Israel, in particular, has been systematically targeting Iran’s military space programme: on 8 March, it hit the IRGC Space Force Headquarters; on 14 March, it struck the Iranian Space Research Centre; on 16 March, Israel targeted an Iranian space facility which it claimed was developing anti-satellite weapons.
Meanwhile, Iran has reportedly targeted key surveillance radars and possibly space ground systems across US bases in the Middle East. On 15 and 24 March, Iran claimed to have hit Israel’s Gilat defence satellite communications centre and satellite reception stations serving the Israeli military. Earlier, Hezbollah had also targeted the SES Ha’Ela Teleport on 9 March, which is Israel’s largest satellite ground station.
After observing the tit-for-tat targeting of space-ground systems in this war, it can be argued that spacefaring states will seek to mitigate the inherent vulnerabilities in stationary and centralised space infrastructure. In this context, there might be an increased international interest towards mega-satellite constellations which offer greater redundancy through mobile satellite terminals.
The fourth dimension is the acceleration of a space arms race in the Middle East. The head of Israel’s Space Programme Office has declared that Israel’s goal is to monitor and collect satellite intelligence around the clock and in all weather conditions across the region. Whereas Iran, for its part, has tried to compensate for the regional asymmetry between space capabilities by its apparent strengthening of military space cooperation with China and Russia. Other regional states will now also be tempted to forge or strengthen existing bilateral or multilateral military space partnerships.
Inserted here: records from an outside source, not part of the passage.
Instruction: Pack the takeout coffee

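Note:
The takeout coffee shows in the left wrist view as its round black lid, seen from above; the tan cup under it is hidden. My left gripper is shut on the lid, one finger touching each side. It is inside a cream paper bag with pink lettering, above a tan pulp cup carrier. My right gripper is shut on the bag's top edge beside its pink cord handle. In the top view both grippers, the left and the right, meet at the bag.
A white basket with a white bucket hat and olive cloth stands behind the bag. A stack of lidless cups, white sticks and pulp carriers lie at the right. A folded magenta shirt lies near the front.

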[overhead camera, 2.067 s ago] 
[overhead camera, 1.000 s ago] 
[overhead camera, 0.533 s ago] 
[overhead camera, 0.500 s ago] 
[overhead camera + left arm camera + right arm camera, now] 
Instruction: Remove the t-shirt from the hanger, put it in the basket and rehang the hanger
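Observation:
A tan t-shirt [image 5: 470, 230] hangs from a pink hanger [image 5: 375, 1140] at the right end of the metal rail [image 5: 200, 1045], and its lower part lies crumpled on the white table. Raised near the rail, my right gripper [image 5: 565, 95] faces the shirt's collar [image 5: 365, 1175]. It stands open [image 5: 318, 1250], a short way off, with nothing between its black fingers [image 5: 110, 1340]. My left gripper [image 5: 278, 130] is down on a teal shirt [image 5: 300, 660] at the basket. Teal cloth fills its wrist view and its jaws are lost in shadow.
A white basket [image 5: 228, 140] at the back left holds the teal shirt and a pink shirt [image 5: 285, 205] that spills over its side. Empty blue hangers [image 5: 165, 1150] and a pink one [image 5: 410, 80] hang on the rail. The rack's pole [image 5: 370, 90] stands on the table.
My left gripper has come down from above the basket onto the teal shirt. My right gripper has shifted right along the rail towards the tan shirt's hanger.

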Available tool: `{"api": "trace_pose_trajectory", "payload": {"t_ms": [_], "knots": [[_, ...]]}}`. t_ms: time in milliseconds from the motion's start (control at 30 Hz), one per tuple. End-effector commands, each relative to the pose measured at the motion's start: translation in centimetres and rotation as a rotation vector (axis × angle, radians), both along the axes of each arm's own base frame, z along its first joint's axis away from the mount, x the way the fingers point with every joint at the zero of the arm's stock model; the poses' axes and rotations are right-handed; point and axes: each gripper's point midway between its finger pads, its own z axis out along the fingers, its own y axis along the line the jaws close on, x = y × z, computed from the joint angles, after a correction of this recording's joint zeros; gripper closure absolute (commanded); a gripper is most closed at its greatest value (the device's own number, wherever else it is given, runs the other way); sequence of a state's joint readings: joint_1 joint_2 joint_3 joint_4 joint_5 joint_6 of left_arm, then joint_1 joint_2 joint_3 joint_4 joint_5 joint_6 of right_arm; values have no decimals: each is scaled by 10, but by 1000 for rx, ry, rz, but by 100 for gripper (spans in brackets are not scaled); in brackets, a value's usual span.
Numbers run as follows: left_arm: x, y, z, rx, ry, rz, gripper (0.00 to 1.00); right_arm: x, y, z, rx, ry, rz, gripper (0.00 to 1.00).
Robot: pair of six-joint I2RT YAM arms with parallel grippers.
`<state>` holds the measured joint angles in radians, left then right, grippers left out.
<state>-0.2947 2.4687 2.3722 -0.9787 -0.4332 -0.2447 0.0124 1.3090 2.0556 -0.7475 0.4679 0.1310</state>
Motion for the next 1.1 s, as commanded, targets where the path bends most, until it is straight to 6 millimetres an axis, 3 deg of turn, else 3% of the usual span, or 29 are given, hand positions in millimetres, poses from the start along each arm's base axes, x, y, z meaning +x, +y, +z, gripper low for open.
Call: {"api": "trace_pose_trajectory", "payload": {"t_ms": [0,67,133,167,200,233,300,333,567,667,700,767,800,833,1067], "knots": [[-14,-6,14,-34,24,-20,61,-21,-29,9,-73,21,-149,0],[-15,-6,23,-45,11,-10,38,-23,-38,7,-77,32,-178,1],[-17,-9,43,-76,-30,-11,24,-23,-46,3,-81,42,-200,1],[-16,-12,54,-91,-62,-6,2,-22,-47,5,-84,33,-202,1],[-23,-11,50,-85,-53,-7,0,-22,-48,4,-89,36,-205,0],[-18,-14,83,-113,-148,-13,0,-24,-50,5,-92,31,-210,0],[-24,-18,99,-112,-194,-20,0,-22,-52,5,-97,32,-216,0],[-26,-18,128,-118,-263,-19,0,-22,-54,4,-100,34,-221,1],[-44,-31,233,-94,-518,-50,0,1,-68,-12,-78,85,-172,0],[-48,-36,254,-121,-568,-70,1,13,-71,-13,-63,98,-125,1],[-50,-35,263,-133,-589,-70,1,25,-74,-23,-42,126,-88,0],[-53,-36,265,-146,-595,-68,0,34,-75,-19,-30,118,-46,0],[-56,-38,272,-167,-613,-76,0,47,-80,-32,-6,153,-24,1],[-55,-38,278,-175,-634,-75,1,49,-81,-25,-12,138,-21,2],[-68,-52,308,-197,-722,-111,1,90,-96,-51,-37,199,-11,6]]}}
Drawing from the four dimensions discussed above, there are four interlinked key takeaways for all spacefaring states. Firstly, this war has intensified the transition of space to a war-fighting domain. Relatedly, the second lesson for military planners is assuring uninterrupted access to satellite imagery in times of heightened tensions while anticipating the outbreak of a conflict. The third is hedging against an adversary’s space superiority by strengthening military space cooperation with established space powers. The fourth and most worrying takeaway is the kinetic targeting of legacy space ground systems that has concerning implications for future inter-state conflicts.